__TASK BRIEF__. Give back, exactly as written, the lines from the first line of the data below through the line with "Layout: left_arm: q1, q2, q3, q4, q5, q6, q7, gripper", and omit the pictures.
[[ DATASET CONTENT, beginning ]]
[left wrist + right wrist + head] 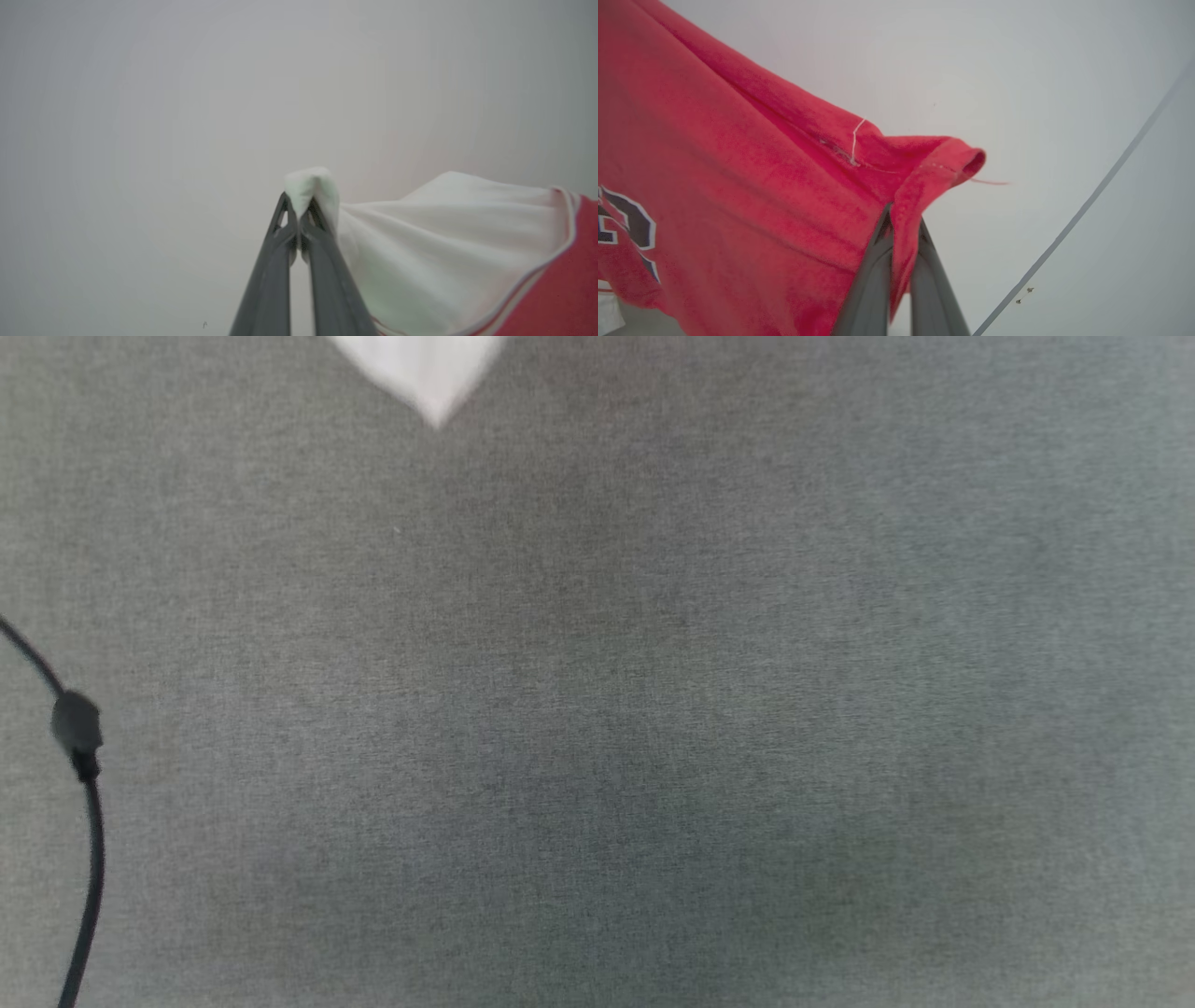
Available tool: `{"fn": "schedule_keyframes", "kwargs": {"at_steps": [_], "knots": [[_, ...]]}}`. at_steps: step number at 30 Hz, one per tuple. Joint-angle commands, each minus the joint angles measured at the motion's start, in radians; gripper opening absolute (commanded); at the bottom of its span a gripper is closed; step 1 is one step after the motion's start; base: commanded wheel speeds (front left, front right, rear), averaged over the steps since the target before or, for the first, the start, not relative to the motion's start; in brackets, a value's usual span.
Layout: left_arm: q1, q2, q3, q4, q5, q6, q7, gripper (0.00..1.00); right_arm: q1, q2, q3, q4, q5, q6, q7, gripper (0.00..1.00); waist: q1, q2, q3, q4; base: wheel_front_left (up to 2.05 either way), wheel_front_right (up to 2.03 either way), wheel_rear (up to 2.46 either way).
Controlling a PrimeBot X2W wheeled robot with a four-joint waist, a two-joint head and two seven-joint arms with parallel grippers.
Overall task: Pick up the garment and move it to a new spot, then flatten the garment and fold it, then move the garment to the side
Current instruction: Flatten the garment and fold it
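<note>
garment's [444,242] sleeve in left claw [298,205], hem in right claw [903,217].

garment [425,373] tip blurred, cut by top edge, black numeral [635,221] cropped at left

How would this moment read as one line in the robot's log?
step: garment held | left hand: shut on white sleeve | right hand: shut on red hem

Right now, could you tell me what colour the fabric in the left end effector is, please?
White: the sleeve shows best in the left wrist view.
</note>
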State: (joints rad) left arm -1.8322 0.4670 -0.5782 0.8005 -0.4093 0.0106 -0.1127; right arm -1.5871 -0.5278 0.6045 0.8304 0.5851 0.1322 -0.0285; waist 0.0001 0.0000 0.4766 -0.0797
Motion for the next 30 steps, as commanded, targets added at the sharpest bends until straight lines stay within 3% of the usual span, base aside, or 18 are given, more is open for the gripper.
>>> {"fn": "schedule_keyframes", "kwargs": {"at_steps": [1,6,11,14,16,24,27,30], "knots": [[-0.036,-0.001,0.006,0.021,0.012,0.008,-0.050,0.00,-0.012,0.018,-0.011,0.051,-0.038,-0.003,-0.042,0.00,-0.0001,0.0000,0.015,0.009,0.00,0.00,0.00],[-0.020,-0.015,-0.045,0.098,0.039,-0.062,-0.114,0.00,-0.008,0.086,0.007,0.169,-0.115,-0.003,-0.099,0.00,-0.0001,0.0000,0.020,0.031,0.00,0.00,0.00],[0.061,-0.021,-0.098,0.156,0.015,-0.122,-0.072,0.00,0.059,0.099,0.076,0.186,-0.090,-0.003,-0.052,0.00,-0.0001,0.0000,0.011,0.052,0.00,0.00,0.00],[0.152,-0.024,-0.141,0.174,-0.045,-0.139,0.036,0.00,0.132,0.086,0.142,0.150,-0.032,-0.003,-0.001,0.00,-0.0001,0.0000,-0.002,0.063,0.00,0.00,0.00],[0.231,-0.034,-0.185,0.139,-0.126,-0.140,0.130,0.00,0.180,0.063,0.184,0.114,0.017,-0.003,0.036,0.00,-0.0001,0.0000,-0.011,0.069,0.00,0.00,0.00],[0.517,0.094,-0.272,-0.101,-0.395,-0.140,0.439,0.00,0.381,-0.067,0.307,-0.117,0.236,-0.003,0.186,0.00,-0.0001,0.0000,-0.037,0.088,0.00,0.00,0.00],[0.633,0.144,-0.278,-0.204,-0.451,-0.098,0.539,0.00,0.465,-0.128,0.332,-0.220,0.320,-0.003,0.240,0.00,-0.0001,0.0000,-0.049,0.089,0.00,0.00,0.00],[0.763,0.197,-0.286,-0.346,-0.503,-0.020,0.628,0.00,0.546,-0.188,0.346,-0.306,0.381,-0.003,0.283,0.00,-0.0001,0.0000,-0.060,0.090,0.00,0.00,0.00]]}}
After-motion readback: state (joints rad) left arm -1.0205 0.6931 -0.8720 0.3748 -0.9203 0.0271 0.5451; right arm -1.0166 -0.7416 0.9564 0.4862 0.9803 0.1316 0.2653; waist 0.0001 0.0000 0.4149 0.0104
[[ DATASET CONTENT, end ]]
__TASK SOLUTION__.
[left wrist + right wrist + head] 
Available tool: `{"fn": "schedule_keyframes", "kwargs": {"at_steps": [_], "knots": [[_, ...]]}}`. at_steps: step number at 30 Hz, one per tuple. Joint-angle commands, each minus the joint angles measured at the motion's start, in radians; gripper opening absolute (commanded); at the bottom of its span a gripper is closed; step 1 is one step after the motion's start; base: commanded wheel speeds (front left, front right, rear), averaged over the steps since the target before or, for the first, the start, not relative to the motion's start; in brackets, a value's usual span.
Layout: left_arm: q1, q2, q3, q4, q5, q6, q7, gripper (0.00..1.00); right_arm: q1, q2, q3, q4, q5, q6, q7, gripper (0.00..1.00); waist: q1, q2, q3, q4; base: wheel_front_left (up to 2.05 either way), wheel_front_right (up to 2.03 either way), wheel_rear (up to 2.46 either way).

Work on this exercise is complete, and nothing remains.